This sweet second of Sibylline silence
made, no prayers or predictions carried
on the wanton winds, and their promises of shade:
let us steal it all away.
Our gods are for once absent from this, our brief
though perennial paradise:
deity found circumstantially deposed
by the feathered velvety wonder
of songbirds and bumble bees and butterflies,
and the heady irreverent fragrancy
of a myriad flowers, bright and disparate and all lost
amidst a carpet of green, bright and luxuriant.
There’s but the slightest rustle of leaves
and the air hardly moves, caught between such sweetness
as their song, their busyness, the languid caress
of fluttering lights and wings, and a multitude of
vernal scents. The green orbs in the meandering boughs
— pear, plum, peach, orange, walnut, apple trees —
are but a promise of pleasure and plenty.
A glimpse of something so much greater
than you or me, our eyes, our hands.
And us mere mortals, brief too and unwise,
bow to this beauty that casts its tender spells
and thus ensnares us for all eternity.
Let’s take it all.
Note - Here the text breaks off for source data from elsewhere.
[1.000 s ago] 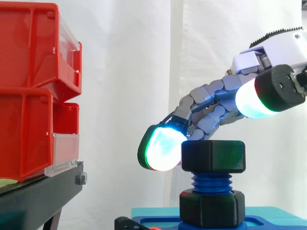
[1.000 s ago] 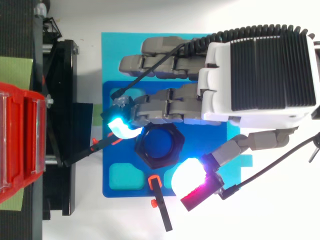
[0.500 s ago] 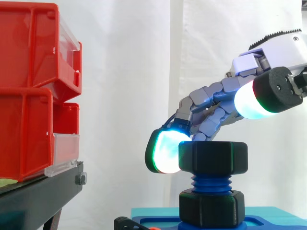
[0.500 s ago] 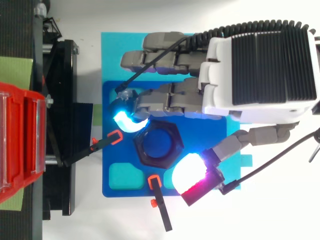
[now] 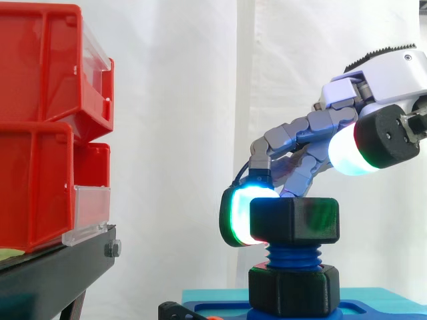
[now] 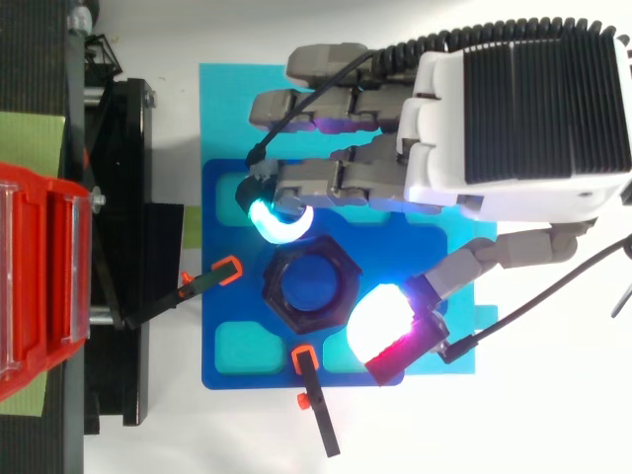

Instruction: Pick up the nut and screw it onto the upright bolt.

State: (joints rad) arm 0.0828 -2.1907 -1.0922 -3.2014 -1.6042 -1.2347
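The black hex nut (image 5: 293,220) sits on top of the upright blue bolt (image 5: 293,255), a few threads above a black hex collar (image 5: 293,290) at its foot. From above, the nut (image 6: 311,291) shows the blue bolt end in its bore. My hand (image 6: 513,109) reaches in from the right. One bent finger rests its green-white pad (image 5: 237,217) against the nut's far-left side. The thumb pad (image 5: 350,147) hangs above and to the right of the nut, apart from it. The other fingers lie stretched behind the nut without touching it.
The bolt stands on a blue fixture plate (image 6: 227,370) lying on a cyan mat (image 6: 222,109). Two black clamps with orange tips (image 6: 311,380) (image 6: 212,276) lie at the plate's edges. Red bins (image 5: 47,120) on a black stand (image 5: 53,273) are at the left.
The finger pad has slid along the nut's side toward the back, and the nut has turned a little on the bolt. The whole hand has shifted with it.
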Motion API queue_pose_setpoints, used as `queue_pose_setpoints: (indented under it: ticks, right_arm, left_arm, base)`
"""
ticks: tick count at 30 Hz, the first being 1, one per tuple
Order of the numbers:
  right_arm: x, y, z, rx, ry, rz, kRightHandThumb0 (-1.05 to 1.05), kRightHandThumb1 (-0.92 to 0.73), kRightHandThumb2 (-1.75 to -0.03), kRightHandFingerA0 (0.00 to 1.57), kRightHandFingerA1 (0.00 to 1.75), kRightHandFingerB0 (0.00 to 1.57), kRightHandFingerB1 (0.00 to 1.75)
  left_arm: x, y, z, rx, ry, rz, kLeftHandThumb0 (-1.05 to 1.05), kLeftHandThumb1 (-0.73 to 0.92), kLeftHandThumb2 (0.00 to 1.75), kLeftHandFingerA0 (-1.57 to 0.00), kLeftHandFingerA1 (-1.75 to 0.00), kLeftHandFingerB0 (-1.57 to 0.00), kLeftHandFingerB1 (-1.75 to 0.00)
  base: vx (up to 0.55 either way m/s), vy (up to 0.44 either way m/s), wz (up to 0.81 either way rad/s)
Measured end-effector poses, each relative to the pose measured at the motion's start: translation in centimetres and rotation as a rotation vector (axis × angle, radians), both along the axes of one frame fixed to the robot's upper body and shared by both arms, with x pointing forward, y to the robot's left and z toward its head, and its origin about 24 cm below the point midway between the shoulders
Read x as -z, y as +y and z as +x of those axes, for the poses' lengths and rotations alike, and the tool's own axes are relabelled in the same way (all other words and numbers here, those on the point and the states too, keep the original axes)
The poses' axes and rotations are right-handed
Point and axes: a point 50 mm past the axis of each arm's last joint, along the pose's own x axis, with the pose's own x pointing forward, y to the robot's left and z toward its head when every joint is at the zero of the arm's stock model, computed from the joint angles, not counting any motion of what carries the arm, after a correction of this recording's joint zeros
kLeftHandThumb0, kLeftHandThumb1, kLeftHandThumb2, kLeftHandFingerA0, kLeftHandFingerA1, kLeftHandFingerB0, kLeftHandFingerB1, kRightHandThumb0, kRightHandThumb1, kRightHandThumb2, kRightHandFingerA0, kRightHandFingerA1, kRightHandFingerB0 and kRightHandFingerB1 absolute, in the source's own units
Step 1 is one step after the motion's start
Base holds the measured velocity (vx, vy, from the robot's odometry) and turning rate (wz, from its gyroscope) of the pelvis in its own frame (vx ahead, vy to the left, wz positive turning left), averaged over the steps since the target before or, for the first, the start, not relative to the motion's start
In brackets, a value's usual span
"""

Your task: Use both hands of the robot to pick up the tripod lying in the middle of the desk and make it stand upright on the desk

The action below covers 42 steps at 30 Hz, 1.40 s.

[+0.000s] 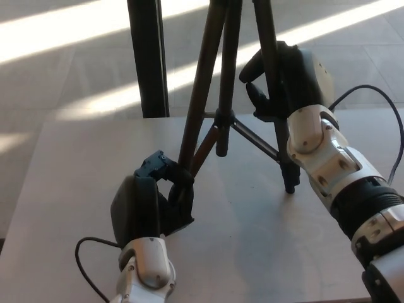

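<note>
The black metal tripod (222, 95) stands upright toward twelve o'clock on the pale grey desk (252, 252), legs splayed. The left hand (154, 202), at seven o'clock, curls its fingers (165, 169) around the near leg's foot. At two o'clock, the right hand (284, 79) wraps its fingers around the right leg.

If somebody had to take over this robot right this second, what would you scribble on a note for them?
Left hand: shut on the tripod, low on its near leg.
Right hand: shut on the tripod's right leg, higher up.
The tripod is already raised, legs spread, right foot on the desk.
Left to do: check that all feet sit firmly, then open both hands and probably back away slowly.
</note>
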Motion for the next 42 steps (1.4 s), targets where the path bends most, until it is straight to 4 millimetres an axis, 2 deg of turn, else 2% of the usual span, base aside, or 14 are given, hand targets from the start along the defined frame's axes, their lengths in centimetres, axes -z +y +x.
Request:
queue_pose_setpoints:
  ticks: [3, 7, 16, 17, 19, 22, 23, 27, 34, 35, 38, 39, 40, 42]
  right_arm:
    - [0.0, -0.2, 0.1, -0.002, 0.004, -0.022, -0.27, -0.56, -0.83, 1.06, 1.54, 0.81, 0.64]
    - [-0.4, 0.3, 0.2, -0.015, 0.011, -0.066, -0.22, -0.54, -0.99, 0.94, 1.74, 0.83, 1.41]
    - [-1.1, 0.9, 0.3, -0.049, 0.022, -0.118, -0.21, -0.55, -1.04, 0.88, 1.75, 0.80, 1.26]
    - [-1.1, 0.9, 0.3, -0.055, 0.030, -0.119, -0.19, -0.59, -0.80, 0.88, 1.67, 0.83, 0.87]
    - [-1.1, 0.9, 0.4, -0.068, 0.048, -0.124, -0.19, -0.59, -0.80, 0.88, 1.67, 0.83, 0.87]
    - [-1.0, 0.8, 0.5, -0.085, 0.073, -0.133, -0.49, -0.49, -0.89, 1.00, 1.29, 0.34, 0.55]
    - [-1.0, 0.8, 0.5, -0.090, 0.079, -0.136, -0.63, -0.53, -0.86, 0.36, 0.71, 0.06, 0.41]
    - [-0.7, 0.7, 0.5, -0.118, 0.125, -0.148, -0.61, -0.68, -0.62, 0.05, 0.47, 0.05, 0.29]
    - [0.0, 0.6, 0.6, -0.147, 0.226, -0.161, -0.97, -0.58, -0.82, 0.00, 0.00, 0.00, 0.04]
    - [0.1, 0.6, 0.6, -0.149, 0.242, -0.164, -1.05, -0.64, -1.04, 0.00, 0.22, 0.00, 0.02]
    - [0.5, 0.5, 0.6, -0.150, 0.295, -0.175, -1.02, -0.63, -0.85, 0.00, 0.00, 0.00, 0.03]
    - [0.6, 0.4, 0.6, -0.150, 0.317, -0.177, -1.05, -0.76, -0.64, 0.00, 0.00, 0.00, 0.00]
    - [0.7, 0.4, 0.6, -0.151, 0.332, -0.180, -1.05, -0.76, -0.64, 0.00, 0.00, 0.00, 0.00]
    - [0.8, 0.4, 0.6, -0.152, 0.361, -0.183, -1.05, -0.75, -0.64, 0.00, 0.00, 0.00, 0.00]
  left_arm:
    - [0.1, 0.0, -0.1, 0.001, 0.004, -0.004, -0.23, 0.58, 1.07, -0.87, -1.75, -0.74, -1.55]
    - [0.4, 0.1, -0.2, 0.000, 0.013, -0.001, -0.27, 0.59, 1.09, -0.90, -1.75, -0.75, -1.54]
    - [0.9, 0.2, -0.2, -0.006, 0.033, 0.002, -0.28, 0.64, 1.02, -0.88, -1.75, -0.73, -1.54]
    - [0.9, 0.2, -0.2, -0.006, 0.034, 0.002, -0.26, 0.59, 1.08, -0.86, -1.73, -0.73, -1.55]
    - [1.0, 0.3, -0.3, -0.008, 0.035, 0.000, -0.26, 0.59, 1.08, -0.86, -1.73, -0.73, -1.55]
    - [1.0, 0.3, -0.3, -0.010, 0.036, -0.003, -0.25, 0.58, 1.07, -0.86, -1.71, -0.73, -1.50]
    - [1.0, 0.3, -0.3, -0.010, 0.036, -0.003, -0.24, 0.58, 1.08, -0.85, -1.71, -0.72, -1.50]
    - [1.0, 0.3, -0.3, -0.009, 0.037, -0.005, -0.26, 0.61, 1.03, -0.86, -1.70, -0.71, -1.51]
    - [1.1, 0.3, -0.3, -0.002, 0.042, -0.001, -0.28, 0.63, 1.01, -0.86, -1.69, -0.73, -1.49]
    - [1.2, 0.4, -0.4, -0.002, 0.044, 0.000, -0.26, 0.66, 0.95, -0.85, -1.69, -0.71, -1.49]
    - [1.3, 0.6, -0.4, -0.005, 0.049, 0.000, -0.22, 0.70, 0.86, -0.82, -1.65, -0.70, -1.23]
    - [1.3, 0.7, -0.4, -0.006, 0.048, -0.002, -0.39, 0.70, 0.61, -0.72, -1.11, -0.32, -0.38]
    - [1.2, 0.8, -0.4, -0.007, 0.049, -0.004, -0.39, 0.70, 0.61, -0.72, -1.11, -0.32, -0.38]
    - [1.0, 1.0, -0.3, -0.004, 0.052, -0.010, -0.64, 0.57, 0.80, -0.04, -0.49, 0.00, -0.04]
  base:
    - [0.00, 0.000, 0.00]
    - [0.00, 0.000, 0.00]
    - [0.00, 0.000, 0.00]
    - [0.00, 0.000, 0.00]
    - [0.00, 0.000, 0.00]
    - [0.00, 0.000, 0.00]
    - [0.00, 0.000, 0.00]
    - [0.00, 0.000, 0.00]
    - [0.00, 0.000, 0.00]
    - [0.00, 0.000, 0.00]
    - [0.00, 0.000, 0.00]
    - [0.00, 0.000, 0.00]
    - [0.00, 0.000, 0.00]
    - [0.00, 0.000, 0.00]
You and me.
Let us pretend we too are gods
and live this perfect moment
for as long as it will last:
the mid-May afternoon, the stone patio
on the back of the house;
the two crumbling wicker chairs
in the dark shade of this vast canopy
of a lone Seville orange tree;
the rustling of leaves, the songs
of green finches and nightingales, the calls of blackbirds;
the chirping of a lone cricket
under the pomegranate at the back of the garden;
the light dancing on the cobbles
and the gentle sway
and shadows and time.
The sound of our voices. The glint in your eyes.
Our smiles. It’s a glimpse of paradise,
a promise of eternity
in all this beauty, this serenity
this life that we too one day
soon must leave behind.
© Nina Light
In case you’re not that sure, here’s a nightingale singing, and here is a green finch proudly displaying its vocal prowess. Here is a blackbird calling.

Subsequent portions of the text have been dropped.